The synthesis and structure-activity relationship (SAR) trends of a new class of N-(azacycloalkyl)bisindolylmaleimides, e.g. I (R¹ = CH₂-pyridyl, R² = Me, n = 2), acyclic derivatives of staurosporine, is described. I exhibits an IC₅₀ of 40-50 nM against the human PKCβ₁ and PKCβ₂ isoenzymes and selectively inhibits the PKCβ isoenzymes in comparison to other PKC isoenzymes (α, γ, δ, ε, λ, and η). The series is also kinase selective for PKC in comparison to other ATP-dependent kinases. A comparison of the protein kinase C (PKC) isoenzyme and kinase activity of the series is made to the kinase inhibitor staurosporine.

Bioorganic & Medicinal Chemistry Letters published new progress about 170364-89-3. 170364-89-3 belongs to piperidines, auxiliary class Indole,Piperidine,Amide, name is tert-Butyl 4-(1H-indol-1-yl)piperidine-1-carboxylate, and the molecular formula is C18H24N2O2, Product Details of C18H24N2O2.

Referemce:
https://en.wikipedia.org/wiki/Piperidine,
Piperidine | C5H11N – PubChem

Fidecka, Katarzyna published the artcileQuantification of amino groups on halloysite surfaces using the Fmoc-method, Category: piperidines, the publication is RSC Advances (2020), 10(24), 13944-13948, database is CAplus and MEDLINE.
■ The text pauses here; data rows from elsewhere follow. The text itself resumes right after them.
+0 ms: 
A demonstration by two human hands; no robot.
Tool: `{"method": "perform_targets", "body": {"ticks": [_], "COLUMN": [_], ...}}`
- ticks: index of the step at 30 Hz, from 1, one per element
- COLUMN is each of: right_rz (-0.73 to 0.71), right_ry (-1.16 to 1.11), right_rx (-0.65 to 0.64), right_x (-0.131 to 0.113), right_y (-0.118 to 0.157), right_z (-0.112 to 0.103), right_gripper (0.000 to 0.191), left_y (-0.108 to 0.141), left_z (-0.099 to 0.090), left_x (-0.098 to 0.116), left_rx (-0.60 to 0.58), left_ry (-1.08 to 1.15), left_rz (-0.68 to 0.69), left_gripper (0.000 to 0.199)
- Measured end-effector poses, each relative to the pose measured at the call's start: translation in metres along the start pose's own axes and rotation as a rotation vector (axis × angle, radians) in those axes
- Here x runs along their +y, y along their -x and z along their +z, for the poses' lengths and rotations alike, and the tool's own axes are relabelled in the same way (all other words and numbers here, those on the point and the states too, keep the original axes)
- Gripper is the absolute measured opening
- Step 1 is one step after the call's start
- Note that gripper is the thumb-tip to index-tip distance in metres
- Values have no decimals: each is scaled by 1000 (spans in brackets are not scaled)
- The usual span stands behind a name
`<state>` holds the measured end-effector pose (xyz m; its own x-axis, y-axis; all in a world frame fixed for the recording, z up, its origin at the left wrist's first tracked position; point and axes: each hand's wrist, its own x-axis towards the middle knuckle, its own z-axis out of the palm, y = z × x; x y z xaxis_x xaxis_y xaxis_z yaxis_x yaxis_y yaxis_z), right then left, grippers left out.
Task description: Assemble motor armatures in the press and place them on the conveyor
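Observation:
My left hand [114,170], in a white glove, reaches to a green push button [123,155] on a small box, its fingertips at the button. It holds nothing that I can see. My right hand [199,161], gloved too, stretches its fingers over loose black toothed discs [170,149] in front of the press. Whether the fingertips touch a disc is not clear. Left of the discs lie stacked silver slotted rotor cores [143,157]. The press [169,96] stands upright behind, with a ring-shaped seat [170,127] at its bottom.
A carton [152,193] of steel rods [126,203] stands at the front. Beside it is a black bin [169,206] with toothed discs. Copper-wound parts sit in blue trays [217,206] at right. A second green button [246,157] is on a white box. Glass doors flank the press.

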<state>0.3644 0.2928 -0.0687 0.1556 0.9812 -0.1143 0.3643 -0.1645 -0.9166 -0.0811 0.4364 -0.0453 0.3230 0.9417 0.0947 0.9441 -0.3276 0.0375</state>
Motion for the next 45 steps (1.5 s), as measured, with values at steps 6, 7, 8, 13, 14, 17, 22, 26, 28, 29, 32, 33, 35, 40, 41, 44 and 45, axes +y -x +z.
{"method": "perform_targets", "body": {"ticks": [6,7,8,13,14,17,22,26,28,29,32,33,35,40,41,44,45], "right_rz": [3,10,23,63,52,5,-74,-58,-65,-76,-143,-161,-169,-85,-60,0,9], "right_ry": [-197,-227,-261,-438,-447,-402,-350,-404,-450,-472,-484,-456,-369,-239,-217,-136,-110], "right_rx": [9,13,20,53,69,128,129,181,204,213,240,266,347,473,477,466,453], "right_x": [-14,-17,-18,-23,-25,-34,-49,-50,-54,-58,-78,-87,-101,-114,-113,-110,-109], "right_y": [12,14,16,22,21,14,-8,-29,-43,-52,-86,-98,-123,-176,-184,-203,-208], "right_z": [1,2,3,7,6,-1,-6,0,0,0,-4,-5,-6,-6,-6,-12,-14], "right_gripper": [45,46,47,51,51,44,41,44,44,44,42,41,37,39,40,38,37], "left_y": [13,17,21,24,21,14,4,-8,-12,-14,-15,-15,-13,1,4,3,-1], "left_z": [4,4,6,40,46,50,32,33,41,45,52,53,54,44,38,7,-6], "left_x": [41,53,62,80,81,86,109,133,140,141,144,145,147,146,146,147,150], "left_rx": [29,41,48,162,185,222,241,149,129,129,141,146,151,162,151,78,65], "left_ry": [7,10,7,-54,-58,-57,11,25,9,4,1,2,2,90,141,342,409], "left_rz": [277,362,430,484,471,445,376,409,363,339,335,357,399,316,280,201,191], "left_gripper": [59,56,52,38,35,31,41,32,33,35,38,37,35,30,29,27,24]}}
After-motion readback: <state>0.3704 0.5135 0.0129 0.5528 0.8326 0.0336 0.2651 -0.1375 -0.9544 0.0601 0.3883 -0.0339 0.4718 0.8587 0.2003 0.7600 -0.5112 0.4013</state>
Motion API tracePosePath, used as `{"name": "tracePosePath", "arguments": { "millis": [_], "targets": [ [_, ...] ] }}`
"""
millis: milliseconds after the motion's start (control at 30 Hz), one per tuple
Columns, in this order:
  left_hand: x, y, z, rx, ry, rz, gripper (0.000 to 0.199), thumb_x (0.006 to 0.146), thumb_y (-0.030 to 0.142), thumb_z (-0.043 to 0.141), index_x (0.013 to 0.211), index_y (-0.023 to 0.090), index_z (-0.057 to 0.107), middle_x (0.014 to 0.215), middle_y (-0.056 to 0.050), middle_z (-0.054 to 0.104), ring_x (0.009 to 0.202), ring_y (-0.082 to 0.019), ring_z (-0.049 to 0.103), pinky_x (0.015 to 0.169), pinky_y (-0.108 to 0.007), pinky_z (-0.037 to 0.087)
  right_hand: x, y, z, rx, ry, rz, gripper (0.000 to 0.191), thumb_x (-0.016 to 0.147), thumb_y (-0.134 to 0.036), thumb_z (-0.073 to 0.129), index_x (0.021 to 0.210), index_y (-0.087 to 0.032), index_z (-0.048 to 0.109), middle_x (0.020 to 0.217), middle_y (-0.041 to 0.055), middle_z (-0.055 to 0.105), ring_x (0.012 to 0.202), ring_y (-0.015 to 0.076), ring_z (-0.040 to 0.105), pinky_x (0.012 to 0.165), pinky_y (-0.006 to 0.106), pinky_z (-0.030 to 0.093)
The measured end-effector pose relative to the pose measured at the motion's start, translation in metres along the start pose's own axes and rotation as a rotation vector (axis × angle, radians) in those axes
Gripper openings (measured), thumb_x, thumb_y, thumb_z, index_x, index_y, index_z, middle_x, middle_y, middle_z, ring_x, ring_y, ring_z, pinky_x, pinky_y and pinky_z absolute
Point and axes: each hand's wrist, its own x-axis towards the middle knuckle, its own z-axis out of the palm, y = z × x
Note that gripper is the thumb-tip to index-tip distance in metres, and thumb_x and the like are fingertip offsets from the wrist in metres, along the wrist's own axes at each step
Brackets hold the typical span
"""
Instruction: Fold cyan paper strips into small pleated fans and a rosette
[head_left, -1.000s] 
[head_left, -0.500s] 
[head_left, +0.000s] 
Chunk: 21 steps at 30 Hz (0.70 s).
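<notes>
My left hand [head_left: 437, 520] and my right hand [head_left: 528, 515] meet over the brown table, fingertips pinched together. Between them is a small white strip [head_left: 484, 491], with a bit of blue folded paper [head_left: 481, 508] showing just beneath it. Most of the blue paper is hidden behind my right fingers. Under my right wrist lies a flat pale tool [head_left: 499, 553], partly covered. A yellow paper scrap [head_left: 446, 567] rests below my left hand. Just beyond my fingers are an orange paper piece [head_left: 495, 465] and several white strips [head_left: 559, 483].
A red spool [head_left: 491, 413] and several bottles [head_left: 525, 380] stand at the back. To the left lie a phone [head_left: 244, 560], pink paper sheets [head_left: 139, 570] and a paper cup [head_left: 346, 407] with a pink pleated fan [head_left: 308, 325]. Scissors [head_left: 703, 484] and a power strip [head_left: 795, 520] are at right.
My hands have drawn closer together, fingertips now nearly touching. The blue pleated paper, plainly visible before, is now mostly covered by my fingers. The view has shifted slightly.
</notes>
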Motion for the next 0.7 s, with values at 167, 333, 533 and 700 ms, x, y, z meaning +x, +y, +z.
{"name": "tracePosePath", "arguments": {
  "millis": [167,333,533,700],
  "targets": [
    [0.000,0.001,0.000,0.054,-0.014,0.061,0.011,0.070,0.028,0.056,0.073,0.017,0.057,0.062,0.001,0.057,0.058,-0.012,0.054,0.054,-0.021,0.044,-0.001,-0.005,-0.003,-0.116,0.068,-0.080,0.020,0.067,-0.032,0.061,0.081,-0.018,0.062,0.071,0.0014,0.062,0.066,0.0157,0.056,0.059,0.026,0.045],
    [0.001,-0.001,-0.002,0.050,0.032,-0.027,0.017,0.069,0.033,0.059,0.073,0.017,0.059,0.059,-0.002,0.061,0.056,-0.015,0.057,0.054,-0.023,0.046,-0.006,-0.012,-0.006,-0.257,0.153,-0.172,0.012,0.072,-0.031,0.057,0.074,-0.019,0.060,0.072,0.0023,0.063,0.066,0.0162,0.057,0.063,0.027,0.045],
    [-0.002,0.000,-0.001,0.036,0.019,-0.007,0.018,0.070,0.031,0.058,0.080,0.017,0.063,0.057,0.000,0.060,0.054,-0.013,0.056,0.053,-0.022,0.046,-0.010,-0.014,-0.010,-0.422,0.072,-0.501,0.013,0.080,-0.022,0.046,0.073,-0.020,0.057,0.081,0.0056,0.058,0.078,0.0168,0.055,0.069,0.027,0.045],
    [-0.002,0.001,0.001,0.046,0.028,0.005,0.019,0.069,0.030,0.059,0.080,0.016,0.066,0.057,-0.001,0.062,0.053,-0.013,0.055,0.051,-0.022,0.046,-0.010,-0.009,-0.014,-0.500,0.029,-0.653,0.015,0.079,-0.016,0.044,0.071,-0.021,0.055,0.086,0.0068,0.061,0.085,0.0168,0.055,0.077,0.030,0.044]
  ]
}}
The functionalization of halloysite nanotube (HNT) surfaces with aminosilanes is an important strategy for their further decoration with organic mols. to obtain hybrid inorganic-organic nanoarchitectures to be used in catalysis and drug delivery. The exact quantification of amino groups on the surface is an important aspect in view of the obtainment of systems with a known number of loaded mols. In the present study, we describe a simple and reliable method for the correct quantification of groups present on HNT surfaces after their reaction with aminopropyltriethoxysilane (APTES). This method, applied for the first time to HNT chem., was based on the use of Fmoc groups as probes covalently bound to APTES and quantified by UV-Vis after release from the HNT-APTES-Fmoc system. Interestingly, this method showed great accordance with the already employed quant. thermogravimetric anal. (TGA), with some benefits such as simple and non-destructive procedure, besides the possibility to monitor the deprotection reaction.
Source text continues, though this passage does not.